次にやって来たのは、マネージャーの小林だった。
年齢は二十代の後半。
坊主頭で、がっしりとした体格をしている。
明らかにスポーツマンらしかった。

「小林さんの経歴を教えてくれますか?」
小林は言った。
「小、中、高、大学で野球をやっていました」
「ああ、だからこんなにがっしりしているんですね」
「体力には自信があります。野球は、今でも草野球を毎週」
見たまんまだ。

「大学を出た後は、印刷会社で営業をしていました」
「ほう・・・営業を」
「そこで社長・・・お父様とお会いして、スカウトされて、ベガに入りました」

親父が自らスカウトしたのか。
それならば、相当なやり手に違いない。

「小林さんは、どんな営業手法を使うんですか?」
「いや・・・営業手法と言う程の物では」
「後学の為に教えて下さいよ」
「自分は、当たって砕けろ、です。とにかく取引先と仲良くなって、信頼を得て、仕事に繋げる。そんなやり方で、ずっとやって来ました」
「素敵ですね。

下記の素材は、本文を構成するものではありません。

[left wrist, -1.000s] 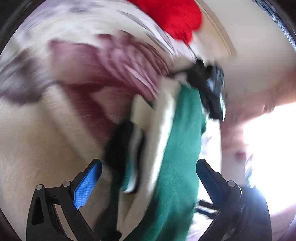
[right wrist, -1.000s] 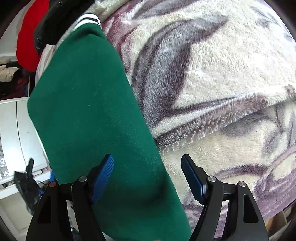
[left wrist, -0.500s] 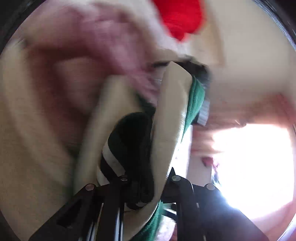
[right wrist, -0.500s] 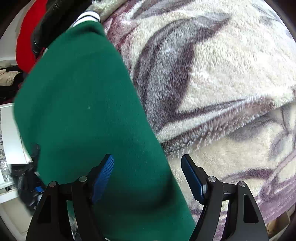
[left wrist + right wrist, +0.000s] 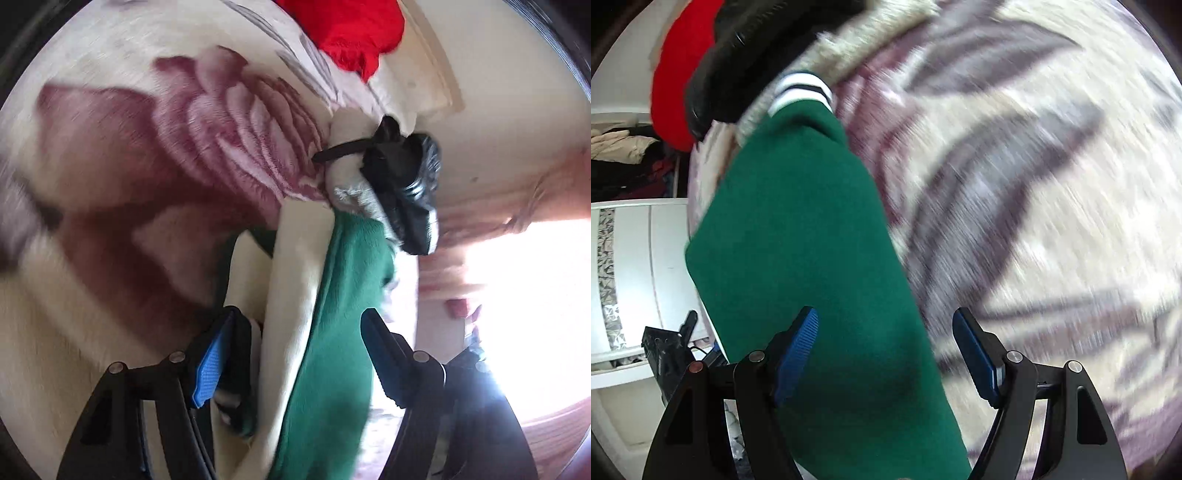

自分は口下手で人見知りなんで、そういう体育会系のノリ、羨ましいです」
「社長、ちょっといいですか」

小林がオレの言葉を遮った。

「自分は、【体育会系】ではなく、【体育会】です」

そう言って、ニカッと笑った。
それだけで、性格に裏表がない事は想像出来た。

「声優プロダクションの仕事は楽しいですか?」
「楽しいですよ。僕は、売る物は何でもいいんです。機械でも、食べ物でも、人間でも。特にプロダクションは、人間と人間を繋げて何かを生み出す仕事ですから、やりがいがあります」

小林もまた、力強い味方になってくれそうだと、オレの直感が言っていた。

「ちなみに」
オレは尋ねた。
「小林さんは、ポジションは何処なんですか?」
小林は嬉しそうに答えた。
「現役の頃はピッチャーでした。変化球は一通り投げられます。一応、エースで四番だったんですよ。草野球では何処のポジションでも守れます。社長もどうですか、今度一緒に、ひと試合」

野球は、小学校の頃、子供会でやったソフトボールくらいしか経験がない。
しかし、小林を良く知る為だ。
「機会があったら是非、参加させて下さい」
そう答えると、また小林はニカッと笑った。
本当に心から野球が好きらしい。
この人懐っこさで仕事を取って来るのだろう。
頼れる戦力である事は間違いなかった。